→ How to complete this task: Without any of the pictures, set down the data below exactly.

→ Recorded data:

● ● ● ● ●

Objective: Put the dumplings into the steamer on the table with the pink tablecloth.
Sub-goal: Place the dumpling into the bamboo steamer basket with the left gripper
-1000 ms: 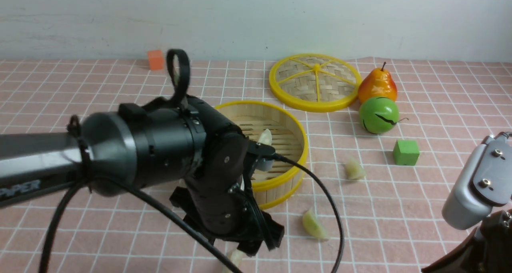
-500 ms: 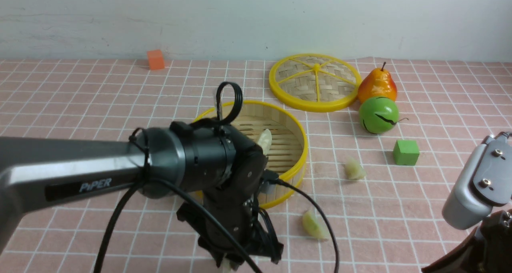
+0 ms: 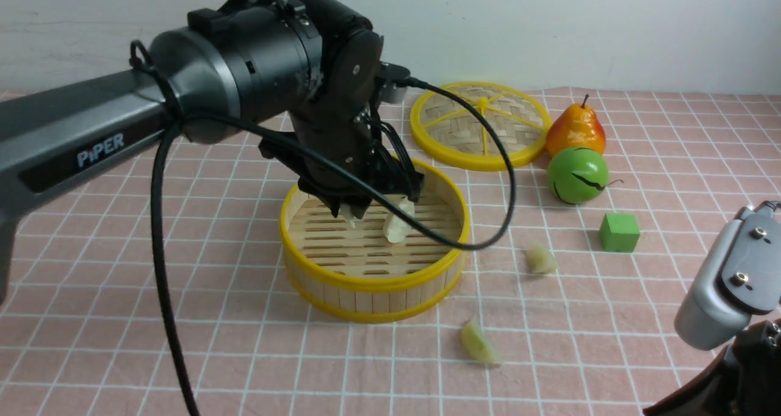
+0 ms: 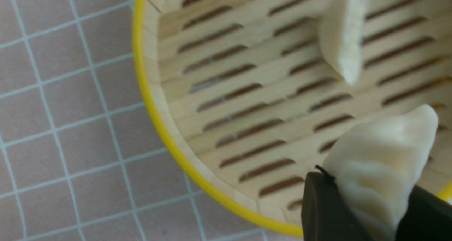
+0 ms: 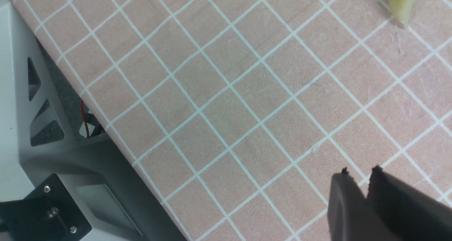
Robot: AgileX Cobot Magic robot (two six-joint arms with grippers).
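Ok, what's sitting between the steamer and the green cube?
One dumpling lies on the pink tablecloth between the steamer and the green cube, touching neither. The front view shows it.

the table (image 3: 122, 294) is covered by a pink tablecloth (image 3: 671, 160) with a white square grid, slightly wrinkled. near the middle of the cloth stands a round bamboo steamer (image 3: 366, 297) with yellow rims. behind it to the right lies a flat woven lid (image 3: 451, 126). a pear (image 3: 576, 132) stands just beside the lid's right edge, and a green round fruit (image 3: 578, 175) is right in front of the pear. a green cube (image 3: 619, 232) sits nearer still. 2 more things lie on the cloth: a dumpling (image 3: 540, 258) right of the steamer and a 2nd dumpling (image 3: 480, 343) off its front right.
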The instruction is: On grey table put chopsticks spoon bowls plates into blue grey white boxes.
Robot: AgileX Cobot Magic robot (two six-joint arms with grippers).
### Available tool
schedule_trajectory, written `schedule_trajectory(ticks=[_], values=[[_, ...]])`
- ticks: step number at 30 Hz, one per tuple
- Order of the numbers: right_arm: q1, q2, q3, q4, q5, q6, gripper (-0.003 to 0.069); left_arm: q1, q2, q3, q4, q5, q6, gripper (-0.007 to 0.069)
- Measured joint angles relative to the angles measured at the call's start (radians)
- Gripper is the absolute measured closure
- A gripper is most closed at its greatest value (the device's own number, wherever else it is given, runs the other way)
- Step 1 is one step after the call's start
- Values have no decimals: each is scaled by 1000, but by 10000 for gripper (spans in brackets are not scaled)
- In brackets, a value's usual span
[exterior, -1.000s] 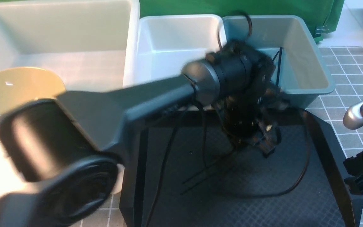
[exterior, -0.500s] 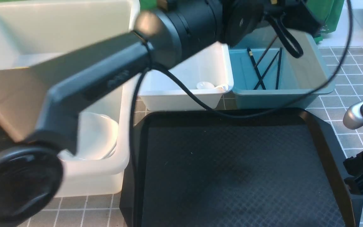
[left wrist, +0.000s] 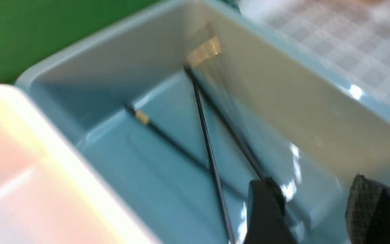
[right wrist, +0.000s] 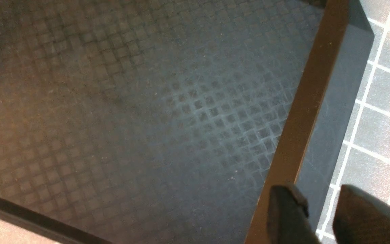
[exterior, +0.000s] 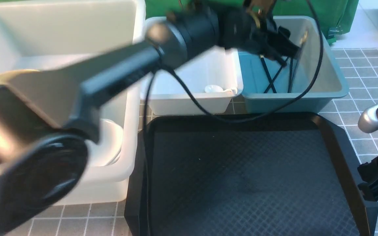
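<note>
The right pincer (right wrist: 320, 217) hangs nearest the robot, its two dark fingers (right wrist: 286, 217) standing apart with a bare gap and nothing between them. Directly beneath it runs the raised rim of the black textured plastic tray (right wrist: 303, 112), with the grey tiled table (right wrist: 381, 125) showing on the outer side of that rim.

Beyond the tray, the left arm reaches forward and across, and the left pincer (left wrist: 315, 206) hovers over the mid-sized blue plastic box (exterior: 326, 68). Its jaws stand apart in the left wrist view, with only the box floor seen between them. Below and ahead of this pincer, the thin black chopsticks (left wrist: 208, 149) lie crossed inside the blue box, one gold-banded end (left wrist: 204, 51) leaning up against the box wall. One stick passes just beside the nearer finger (left wrist: 266, 210); blur hides whether they touch.

To the left of that pincer sits the mid-sized white plastic box (exterior: 189, 101), holding the small glossy white ceramic spoon (exterior: 217, 89) near its front wall. Farther left again stands the very large translucent whitish box (exterior: 61, 32), mostly hidden behind the left arm, with a white plate (exterior: 110, 144) visible low inside it.
</note>
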Motion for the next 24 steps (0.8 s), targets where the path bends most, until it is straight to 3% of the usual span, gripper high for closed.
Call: schedule_trajectory(ticks=[6,13,15,18,20,24], values=[[0,-18,0,98,6,-156,421,-7,-273,-79,157,319,74,600],[0,-180,16,123,-40,-229,478,9,-540,-41,292,568,50,635],[0,-322,53,126,-119,-243,554,31,-691,97,310,602,25,635],[0,-472,115,126,-206,-236,620,57,-872,323,323,511,-40,635],[0,-524,143,126,-234,-218,625,64,-960,440,334,429,-74,635],[0,-663,252,126,-343,-156,626,75,-1323,929,464,64,-199,635]])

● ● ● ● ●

→ Your response:
Objective: Put the dumplings into the steamer on the table with the pink tablecloth.
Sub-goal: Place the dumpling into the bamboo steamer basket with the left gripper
-1000 ms: 
-500 ms: 
+0 ms: 
+0 ms: 
+0 ms: 
Robot: AgileX Cobot Magic robot (two six-joint arms with grippers).
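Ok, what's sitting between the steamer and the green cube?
One dumpling lies on the pink tablecloth between the steamer and the green cube, touching neither. The front view shows it.

the table (image 3: 122, 294) is covered by a pink tablecloth (image 3: 671, 160) with a white square grid, slightly wrinkled. near the middle of the cloth stands a round bamboo steamer (image 3: 366, 297) with yellow rims. behind it to the right lies a flat woven lid (image 3: 451, 126). a pear (image 3: 576, 132) stands just beside the lid's right edge, and a green round fruit (image 3: 578, 175) is right in front of the pear. a green cube (image 3: 619, 232) sits nearer still. 2 more things lie on the cloth: a dumpling (image 3: 540, 258) right of the steamer and a 2nd dumpling (image 3: 480, 343) off its front right.
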The instruction is: On grey table put chopsticks spoon bowls plates into blue grey white boxes.
Robot: AgileX Cobot Magic robot (two six-joint arms with grippers).
### Available tool
schedule_trajectory, written `schedule_trajectory(ticks=[_], values=[[_, ...]])`
- ticks: step number at 30 Hz, one per tuple
- Order of the numbers: right_arm: q1, q2, q3, q4, q5, q6, gripper (-0.003 to 0.069); left_arm: q1, q2, q3, q4, q5, q6, gripper (-0.007 to 0.069)
- Measured joint angles relative to the angles measured at the call's start (radians)
- Gripper is the absolute measured closure
- A gripper is most closed at its greatest value (the device's own number, wherever else it is given, runs the other way)
- Step 1 is one step after the call's start
- Values have no decimals: each is scaled by 1000, but by 10000 for gripper (spans in brackets are not scaled)
- In brackets, a value's usual span
[exterior, -1.000s] 
[exterior, -0.500s] 
[left wrist, +0.000s] 
[right wrist, +0.000s] 
[exterior, +0.000s] 
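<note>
The right pincer (right wrist: 320, 217) hangs nearest the robot, its two dark fingers (right wrist: 286, 217) standing apart with a bare gap and nothing between them. Directly beneath it runs the raised rim of the black textured plastic tray (right wrist: 303, 112), with the grey tiled table (right wrist: 381, 125) showing on the outer side of that rim.

Beyond the tray, the left arm reaches forward and across, and the left pincer (left wrist: 315, 206) hovers over the mid-sized blue plastic box (exterior: 326, 68). Its jaws stand apart in the left wrist view, with only the box floor seen between them. Below and ahead of this pincer, the thin black chopsticks (left wrist: 208, 149) lie crossed inside the blue box, one gold-banded end (left wrist: 204, 51) leaning up against the box wall. One stick passes just beside the nearer finger (left wrist: 266, 210); blur hides whether they touch.

To the left of that pincer sits the mid-sized white plastic box (exterior: 189, 101), holding the small glossy white ceramic spoon (exterior: 217, 89) near its front wall. Farther left again stands the very large translucent whitish box (exterior: 61, 32), mostly hidden behind the left arm, with a white plate (exterior: 110, 144) visible low inside it.
</note>
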Motion for the next 24 steps (0.8 s), targets where the path bends most, until it is straight to 3% of the usual span, gripper high for closed.
Call: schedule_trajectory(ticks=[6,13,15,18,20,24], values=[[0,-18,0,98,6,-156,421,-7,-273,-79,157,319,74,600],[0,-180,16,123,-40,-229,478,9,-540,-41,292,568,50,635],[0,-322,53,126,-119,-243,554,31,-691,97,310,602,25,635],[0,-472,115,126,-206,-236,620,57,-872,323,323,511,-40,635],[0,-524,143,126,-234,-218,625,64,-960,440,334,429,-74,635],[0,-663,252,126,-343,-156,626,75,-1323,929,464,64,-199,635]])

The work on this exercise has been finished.